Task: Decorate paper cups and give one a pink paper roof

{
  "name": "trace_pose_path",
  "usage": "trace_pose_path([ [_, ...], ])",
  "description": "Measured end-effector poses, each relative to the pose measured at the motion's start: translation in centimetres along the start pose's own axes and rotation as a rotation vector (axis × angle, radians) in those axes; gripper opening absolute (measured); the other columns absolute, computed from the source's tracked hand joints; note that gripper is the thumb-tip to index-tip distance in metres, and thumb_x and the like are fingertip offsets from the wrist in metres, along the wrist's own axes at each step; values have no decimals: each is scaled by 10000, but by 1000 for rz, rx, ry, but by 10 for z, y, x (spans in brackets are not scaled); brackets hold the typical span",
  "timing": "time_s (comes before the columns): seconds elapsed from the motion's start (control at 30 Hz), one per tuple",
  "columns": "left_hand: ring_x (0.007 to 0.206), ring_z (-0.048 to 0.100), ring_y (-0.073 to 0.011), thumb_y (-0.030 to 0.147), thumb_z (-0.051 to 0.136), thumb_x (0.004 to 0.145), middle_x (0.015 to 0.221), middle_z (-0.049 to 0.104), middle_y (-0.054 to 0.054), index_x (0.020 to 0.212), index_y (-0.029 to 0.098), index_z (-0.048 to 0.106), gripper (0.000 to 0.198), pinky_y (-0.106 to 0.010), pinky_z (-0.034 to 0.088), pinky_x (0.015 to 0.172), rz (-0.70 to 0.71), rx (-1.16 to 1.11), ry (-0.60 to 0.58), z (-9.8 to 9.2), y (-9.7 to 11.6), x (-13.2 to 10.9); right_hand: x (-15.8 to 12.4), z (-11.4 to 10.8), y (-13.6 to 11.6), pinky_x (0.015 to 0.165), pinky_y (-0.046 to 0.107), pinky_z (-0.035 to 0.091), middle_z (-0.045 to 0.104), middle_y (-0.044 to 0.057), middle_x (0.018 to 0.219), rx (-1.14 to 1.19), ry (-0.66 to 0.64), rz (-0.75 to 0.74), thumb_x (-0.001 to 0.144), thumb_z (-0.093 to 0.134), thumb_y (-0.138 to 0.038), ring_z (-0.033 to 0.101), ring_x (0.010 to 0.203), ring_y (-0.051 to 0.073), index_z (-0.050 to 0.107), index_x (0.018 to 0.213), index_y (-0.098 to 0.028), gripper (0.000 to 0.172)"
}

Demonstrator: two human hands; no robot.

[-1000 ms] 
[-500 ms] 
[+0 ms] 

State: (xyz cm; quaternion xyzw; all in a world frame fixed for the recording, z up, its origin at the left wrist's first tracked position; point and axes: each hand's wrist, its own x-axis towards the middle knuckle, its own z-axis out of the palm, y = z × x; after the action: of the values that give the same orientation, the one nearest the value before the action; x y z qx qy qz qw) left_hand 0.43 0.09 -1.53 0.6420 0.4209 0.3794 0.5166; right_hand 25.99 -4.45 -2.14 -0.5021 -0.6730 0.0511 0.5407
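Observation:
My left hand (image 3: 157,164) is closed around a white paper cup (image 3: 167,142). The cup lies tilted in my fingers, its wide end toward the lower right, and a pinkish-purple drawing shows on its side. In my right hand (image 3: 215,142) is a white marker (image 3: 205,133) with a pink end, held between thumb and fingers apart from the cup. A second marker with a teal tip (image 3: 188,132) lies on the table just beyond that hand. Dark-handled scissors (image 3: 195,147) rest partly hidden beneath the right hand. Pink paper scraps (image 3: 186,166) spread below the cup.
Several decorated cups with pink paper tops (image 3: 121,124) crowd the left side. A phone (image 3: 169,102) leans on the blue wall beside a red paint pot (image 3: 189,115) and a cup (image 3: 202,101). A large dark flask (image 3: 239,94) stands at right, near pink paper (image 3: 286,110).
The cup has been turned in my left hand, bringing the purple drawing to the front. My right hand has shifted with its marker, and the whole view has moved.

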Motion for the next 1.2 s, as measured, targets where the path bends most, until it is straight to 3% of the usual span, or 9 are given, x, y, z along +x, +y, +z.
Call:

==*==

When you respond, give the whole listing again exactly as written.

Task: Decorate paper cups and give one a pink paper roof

{
  "name": "trace_pose_path",
  "usage": "trace_pose_path([ [_, ...], ])",
  "description": "Measured end-effector poses, each relative to the pose measured at the motion's start: translation in centimetres along the start pose's own axes and rotation as a rotation vector (axis × angle, radians) in those axes; gripper opening absolute (measured); the other columns absolute, computed from the source's tracked hand joints; note that gripper is the thumb-tip to index-tip distance in metres, and thumb_x and the like are fingertip offsets from the wrist in metres, along the wrist's own axes at each step; values have no decimals: each is scaled by 10000, but by 1000 for rz, rx, ry, but by 10 for z, y, x (spans in brackets are not scaled); brackets hold the typical span",
  "timing": "time_s (comes before the columns): seconds elapsed from the motion's start (control at 30 Hz), one per tuple",
  "columns": "left_hand: ring_x (0.007 to 0.206), ring_z (-0.048 to 0.100), ring_y (-0.073 to 0.011), thumb_y (-0.030 to 0.147), thumb_z (-0.051 to 0.136), thumb_x (0.004 to 0.145), middle_x (0.015 to 0.221), middle_z (-0.049 to 0.104), middle_y (-0.054 to 0.054), index_x (0.020 to 0.212), index_y (-0.029 to 0.098), index_z (-0.048 to 0.106), gripper (0.000 to 0.198), pinky_y (-0.106 to 0.010), pinky_z (-0.034 to 0.088), pinky_x (0.015 to 0.172), rz (-0.70 to 0.71), rx (-1.16 to 1.11), ry (-0.60 to 0.58), z (-9.8 to 9.2), y (-9.7 to 11.6), x (-13.2 to 10.9); right_hand: x (-15.8 to 12.4), z (-11.4 to 10.8), y (-13.6 to 11.6), pinky_x (0.015 to 0.165), pinky_y (-0.046 to 0.107), pinky_z (-0.035 to 0.091), middle_z (-0.045 to 0.104), middle_y (-0.044 to 0.057), middle_x (0.018 to 0.219), rx (-1.14 to 1.19), ry (-0.66 to 0.64), rz (-0.75 to 0.74), thumb_x (-0.001 to 0.144), thumb_z (-0.093 to 0.134), thumb_y (-0.138 to 0.038), ring_z (-0.033 to 0.101), ring_x (0.010 to 0.203), ring_y (-0.051 to 0.073), index_z (-0.050 to 0.107), index_x (0.018 to 0.213), index_y (-0.098 to 0.028), gripper (0.000 to 0.172)"
}

Demonstrator: two human hands; no robot.

[-1000 ms] 
[-500 ms] 
[+0 ms] 

State: (xyz cm; quaternion xyzw; all in a world frame fixed for the recording, z up, its origin at the left wrist's first tracked position; point and axes: each hand's wrist, its own x-axis towards the middle knuckle, its own z-axis out of the palm, y = z × x; after the action: of the values that give the same orientation, the one nearest the value before the action; x y z qx qy qz qw) left_hand 0.43 0.09 -1.53 0.6420 0.4209 0.3794 0.5166; right_hand 25.99 -4.45 -2.14 -0.5021 -0.6730 0.0511 0.5407
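Observation:
My left hand (image 3: 157,164) is closed around a white paper cup (image 3: 167,142). The cup lies tilted in my fingers, its wide end toward the lower right, and a pinkish-purple drawing shows on its side. In my right hand (image 3: 215,142) is a white marker (image 3: 205,133) with a pink end, held between thumb and fingers apart from the cup. A second marker with a teal tip (image 3: 188,132) lies on the table just beyond that hand. Dark-handled scissors (image 3: 195,147) rest partly hidden beneath the right hand. Pink paper scraps (image 3: 186,166) spread below the cup.
Several decorated cups with pink paper tops (image 3: 121,124) crowd the left side. A phone (image 3: 169,102) leans on the blue wall beside a red paint pot (image 3: 189,115) and a cup (image 3: 202,101). A large dark flask (image 3: 239,94) stands at right, near pink paper (image 3: 286,110).
The cup has been turned in my left hand, bringing the purple drawing to the front. My right hand has shifted with its marker, and the whole view has moved.
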
Motion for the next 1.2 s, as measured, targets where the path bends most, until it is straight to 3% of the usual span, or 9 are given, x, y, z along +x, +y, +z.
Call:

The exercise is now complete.